Described execution captions space orientation unit 40, comprise following concrete steps: at first execution in step 41, adopt texture extracting method to realize to the image I p that reduces resolution in the captions space accelerator module 30 based on gradient computing operator Top, its execution be spatial convoluted operation, imputation extracts texture maps Isd; Execution in step 42 then, to Isd to determine threshold value T adaptively _dGenerate captions dot image TxTd, final caption area image is the common factor form of captions dot image under different directions; Then execution in step 43 is to determine the captions arrangement mode, at first the captions dot image is divided into a series of elementary cells of being formed by the 4W4 size block, next determine the Rule of judgment whether the captions point in each elementary cell keeps, if the captions in each elementary cell are counted greater than 4, then keep the captions point in this elementary cell, otherwise do not keep the captions point in this elementary cell; Judge the projection of carrying out level and vertical direction after finishing in again to captions dot image TxTd captions arrangement mode in all elementary cells with definite possible caption area; Next performance element 44 carries out caption area location, and the coordinate in the upper left and lower right corner of recording caption zone in the pyramid diagram picture (xl, yl) with (xr, yr);

Described execution captions time positioning unit 50, comprise following concrete steps: at first execution in step 51, the result who detects according to captions among the last detection frame Prev judges that next detects the frame period n of frame adaptively, if do not have captions in the last detection frame, bigger frame period is set then; If captions are arranged then less frame period are set; Execution in step 52 then, and the image C urr of interval n frame is carried out space accelerator module 30 respectively to realize that the Curr frame is carried out space pyramid sampling, then the image execution in step 40 after the sampling detected to carry out captions; Execution in step 53 then, and the captions that detect mate to be followed the tracks of, and whether the frame that adjacent two execution captions detect needs to carry out the tracking of captions coupling is what to judge according to caption strips number detected in this two frame; In the step 53,, otherwise be judged as roll titles if the captions of coupling are carried out the invariant position in the frame that captions detect then are judged as staticly at two; Appearance frame during static caption strips is followed the tracks of and abort frame determine that method is by the DC lines in the extraction caption area and mates realization, and appearance frame during dynamic title is followed the tracks of and abort frame determine that method realizes by calculating matching speed;

Described execution human face region detecting unit 01 comprises following concrete steps: at first carry out pyramid diagram as sequential sampling 70, the brightness and the chromatic component of each frame of video sequence are all carried out the pyramid sampling, to obtain the image sequence after pyramid is sampled; Executor's face area reseach 80 then is implemented in and carries out the human face region detection in the pyramid diagram picture; Carry out human face region 90 at last, the regional MAPf at human face region place in the output original image.

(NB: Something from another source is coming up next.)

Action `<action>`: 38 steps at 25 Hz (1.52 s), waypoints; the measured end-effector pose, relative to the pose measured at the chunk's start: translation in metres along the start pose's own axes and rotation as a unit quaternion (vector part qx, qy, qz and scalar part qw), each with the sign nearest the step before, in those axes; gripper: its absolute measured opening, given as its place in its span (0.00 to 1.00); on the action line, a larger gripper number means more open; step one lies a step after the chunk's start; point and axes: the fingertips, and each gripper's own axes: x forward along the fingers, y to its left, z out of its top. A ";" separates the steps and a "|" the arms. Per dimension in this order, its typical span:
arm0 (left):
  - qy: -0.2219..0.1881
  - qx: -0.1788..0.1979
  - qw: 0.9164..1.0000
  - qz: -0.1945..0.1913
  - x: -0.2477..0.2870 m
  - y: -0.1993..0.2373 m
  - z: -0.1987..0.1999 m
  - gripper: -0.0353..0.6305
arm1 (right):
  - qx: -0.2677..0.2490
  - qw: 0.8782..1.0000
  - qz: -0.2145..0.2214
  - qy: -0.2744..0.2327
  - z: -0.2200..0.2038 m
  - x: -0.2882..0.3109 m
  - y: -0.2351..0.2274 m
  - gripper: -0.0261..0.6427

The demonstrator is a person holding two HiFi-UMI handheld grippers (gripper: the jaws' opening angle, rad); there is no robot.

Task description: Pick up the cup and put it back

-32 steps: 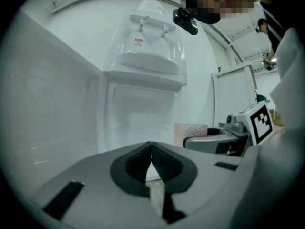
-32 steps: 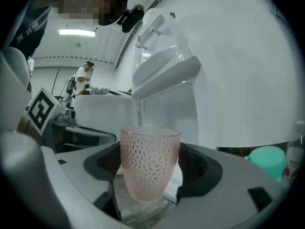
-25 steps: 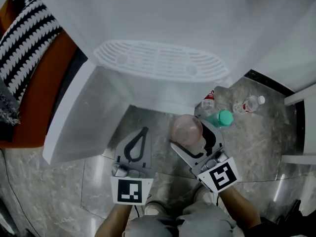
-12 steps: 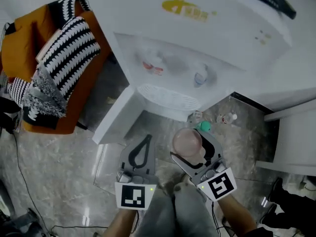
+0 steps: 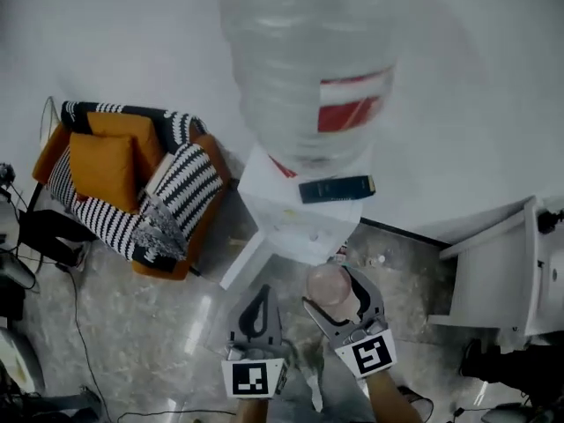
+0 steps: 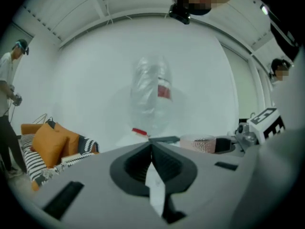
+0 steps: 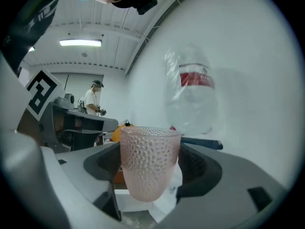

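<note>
A pink dimpled cup (image 7: 148, 162) stands upright between the jaws of my right gripper (image 7: 151, 168), which is shut on it. In the head view the cup (image 5: 328, 285) sits in that gripper (image 5: 339, 291), held up in front of the white water dispenser (image 5: 304, 223). The left gripper (image 5: 256, 311) hangs beside it on the left, shut with nothing between its jaws. From the left gripper view (image 6: 153, 163) the jaws meet, and the cup (image 6: 202, 143) shows at the right.
A big clear water bottle (image 5: 308, 69) with a red label tops the dispenser. An orange armchair (image 5: 123, 183) with striped cushions stands at the left. A white shelf unit (image 5: 502, 276) is at the right. A person (image 6: 8, 104) stands far off.
The head view has swung up and back: the dispenser's drip tray gave way to its top and the bottle. Both grippers kept their places, the cup still held.
</note>
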 end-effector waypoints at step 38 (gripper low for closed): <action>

2. the method for vision important area definition in the enhancing Internet video according to claim 1, it is characterized in that, describedly in based on the coding unit 03 of vision important area, vision important area and the non-important area of vision are realized differentiated coding, its basic principle is MAP (i in the present frame, j)=1 the quantization step Q1 in the piece zone at place is less, and to MAP (i, j)=0 the quantization step Q0 in the piece zone at place is bigger, wherein (i, j) coordinate position in the presentation video; Perhaps (i, j)=1 the average bit rate B1 in the piece zone at place is bigger, and (i, j)=0 the average bit rate B0 in the piece zone at place is less, also is B1＞B0, Q1＜00 to MAP for MAP in the present frame.